● **Dataset excerpt**
━━━━━━━━━━━━━━━━━━━━━━━━━━━━━━

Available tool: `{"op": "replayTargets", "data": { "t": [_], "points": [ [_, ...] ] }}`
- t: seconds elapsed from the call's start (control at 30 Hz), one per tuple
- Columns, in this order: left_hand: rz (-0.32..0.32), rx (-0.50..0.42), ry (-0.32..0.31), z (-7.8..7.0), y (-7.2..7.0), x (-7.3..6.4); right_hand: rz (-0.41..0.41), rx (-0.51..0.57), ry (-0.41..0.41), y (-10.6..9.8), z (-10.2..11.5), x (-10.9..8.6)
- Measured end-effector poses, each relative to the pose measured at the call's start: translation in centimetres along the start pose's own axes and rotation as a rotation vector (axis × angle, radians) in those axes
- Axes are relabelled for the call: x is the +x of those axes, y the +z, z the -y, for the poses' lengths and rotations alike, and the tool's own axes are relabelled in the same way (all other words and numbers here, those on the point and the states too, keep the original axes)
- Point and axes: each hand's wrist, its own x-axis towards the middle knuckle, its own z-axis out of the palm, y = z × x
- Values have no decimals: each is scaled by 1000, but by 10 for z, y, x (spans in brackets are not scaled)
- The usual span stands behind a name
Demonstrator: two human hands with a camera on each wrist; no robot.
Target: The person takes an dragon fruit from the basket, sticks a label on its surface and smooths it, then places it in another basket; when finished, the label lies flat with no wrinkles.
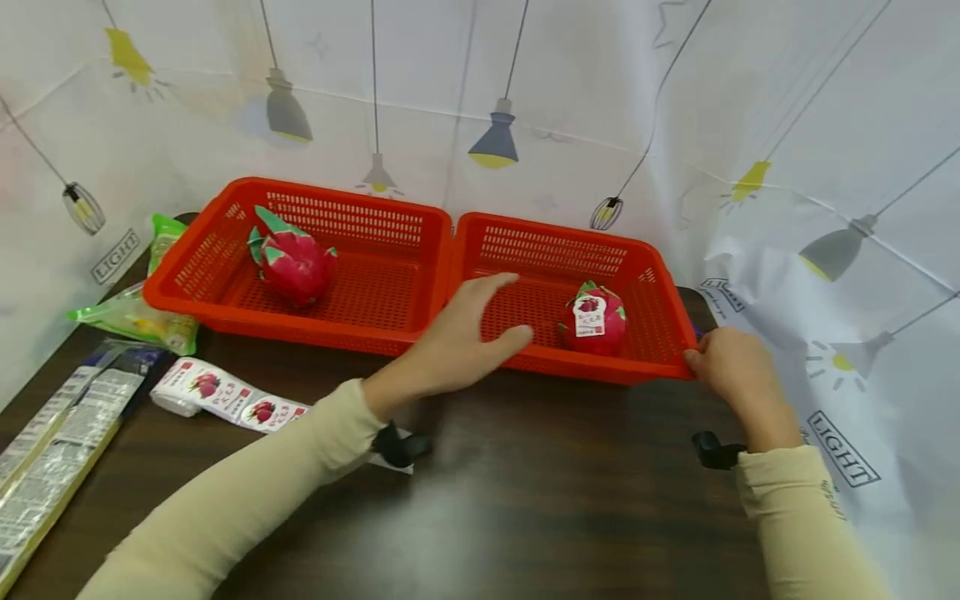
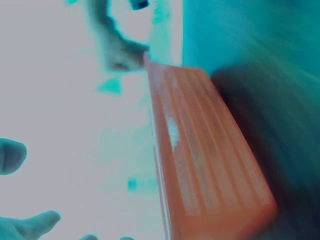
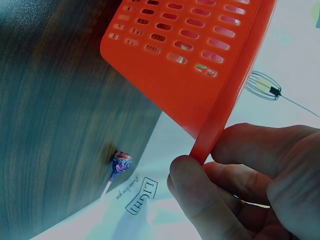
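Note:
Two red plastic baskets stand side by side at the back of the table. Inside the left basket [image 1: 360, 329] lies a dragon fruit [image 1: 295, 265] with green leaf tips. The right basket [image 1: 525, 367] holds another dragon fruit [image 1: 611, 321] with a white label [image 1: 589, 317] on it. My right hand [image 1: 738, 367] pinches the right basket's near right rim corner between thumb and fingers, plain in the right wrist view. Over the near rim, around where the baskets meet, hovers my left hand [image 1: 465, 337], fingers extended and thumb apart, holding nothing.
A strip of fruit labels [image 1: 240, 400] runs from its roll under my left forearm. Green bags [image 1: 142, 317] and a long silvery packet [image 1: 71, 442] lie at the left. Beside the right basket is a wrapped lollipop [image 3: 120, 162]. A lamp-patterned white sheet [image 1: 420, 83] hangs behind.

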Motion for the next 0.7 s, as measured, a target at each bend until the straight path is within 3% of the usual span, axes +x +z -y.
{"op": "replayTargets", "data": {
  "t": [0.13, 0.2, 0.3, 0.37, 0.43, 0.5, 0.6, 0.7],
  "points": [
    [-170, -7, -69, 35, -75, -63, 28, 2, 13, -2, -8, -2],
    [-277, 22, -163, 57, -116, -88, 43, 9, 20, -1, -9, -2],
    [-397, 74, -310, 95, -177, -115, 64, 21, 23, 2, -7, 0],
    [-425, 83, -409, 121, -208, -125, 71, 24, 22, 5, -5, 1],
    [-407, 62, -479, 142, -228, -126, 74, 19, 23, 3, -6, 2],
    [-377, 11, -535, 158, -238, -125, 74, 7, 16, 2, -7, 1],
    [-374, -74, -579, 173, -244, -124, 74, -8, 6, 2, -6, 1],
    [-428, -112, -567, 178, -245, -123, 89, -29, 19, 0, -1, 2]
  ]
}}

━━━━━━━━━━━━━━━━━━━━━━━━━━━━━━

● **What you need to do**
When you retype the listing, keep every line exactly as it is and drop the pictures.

● **Result**
Available tool: `{"op": "replayTargets", "data": { "t": [_], "points": [ [_, ...] ] }}`
- t: seconds elapsed from the call's start (control at 30 Hz), one per tuple
- Columns, in this order: left_hand: rz (-0.32..0.32), rx (-0.50..0.42), ry (-0.32..0.31), z (-7.8..7.0), y (-7.2..7.0), x (-7.3..6.4); right_hand: rz (-0.41..0.41), rx (-0.51..0.57), ry (-0.41..0.41), y (-10.6..9.8), z (-10.2..11.5), x (-10.9..8.6)
- Measured end-effector poses, each relative to the pose measured at the call's start: translation in centimetres along the start pose's own axes and rotation as a rotation vector (axis × angle, radians) in those axes
- Axes are relabelled for the call: x is the +x of those axes, y the +z, z the -y, for the poses' lengths and rotations alike, and the tool's own axes are relabelled in the same way (all other words and numbers here, those on the point and the states too, keep the original axes)
- Point and axes: each hand's wrist, its own x-axis towards the middle knuckle, its own z-axis out of the palm, y = z × x
- Values have no decimals: each is scaled by 1000, but by 10 for z, y, x (spans in brackets are not scaled)
- The usual span stands behind a name
Demonstrator: two human hands with a camera on each wrist; no robot.
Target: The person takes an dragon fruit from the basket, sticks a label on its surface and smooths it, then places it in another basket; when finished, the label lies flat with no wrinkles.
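Note:
Two red plastic baskets stand side by side at the back of the table. Inside the left basket [image 1: 360, 329] lies a dragon fruit [image 1: 295, 265] with green leaf tips. The right basket [image 1: 525, 367] holds another dragon fruit [image 1: 611, 321] with a white label [image 1: 589, 317] on it. My right hand [image 1: 738, 367] pinches the right basket's near right rim corner between thumb and fingers, plain in the right wrist view. Over the near rim, around where the baskets meet, hovers my left hand [image 1: 465, 337], fingers extended and thumb apart, holding nothing.
A strip of fruit labels [image 1: 240, 400] runs from its roll under my left forearm. Green bags [image 1: 142, 317] and a long silvery packet [image 1: 71, 442] lie at the left. Beside the right basket is a wrapped lollipop [image 3: 120, 162]. A lamp-patterned white sheet [image 1: 420, 83] hangs behind.
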
Motion for the next 0.7 s, as measured, a target at each bend until the straight path is within 3% of the usual span, axes +x +z -y.
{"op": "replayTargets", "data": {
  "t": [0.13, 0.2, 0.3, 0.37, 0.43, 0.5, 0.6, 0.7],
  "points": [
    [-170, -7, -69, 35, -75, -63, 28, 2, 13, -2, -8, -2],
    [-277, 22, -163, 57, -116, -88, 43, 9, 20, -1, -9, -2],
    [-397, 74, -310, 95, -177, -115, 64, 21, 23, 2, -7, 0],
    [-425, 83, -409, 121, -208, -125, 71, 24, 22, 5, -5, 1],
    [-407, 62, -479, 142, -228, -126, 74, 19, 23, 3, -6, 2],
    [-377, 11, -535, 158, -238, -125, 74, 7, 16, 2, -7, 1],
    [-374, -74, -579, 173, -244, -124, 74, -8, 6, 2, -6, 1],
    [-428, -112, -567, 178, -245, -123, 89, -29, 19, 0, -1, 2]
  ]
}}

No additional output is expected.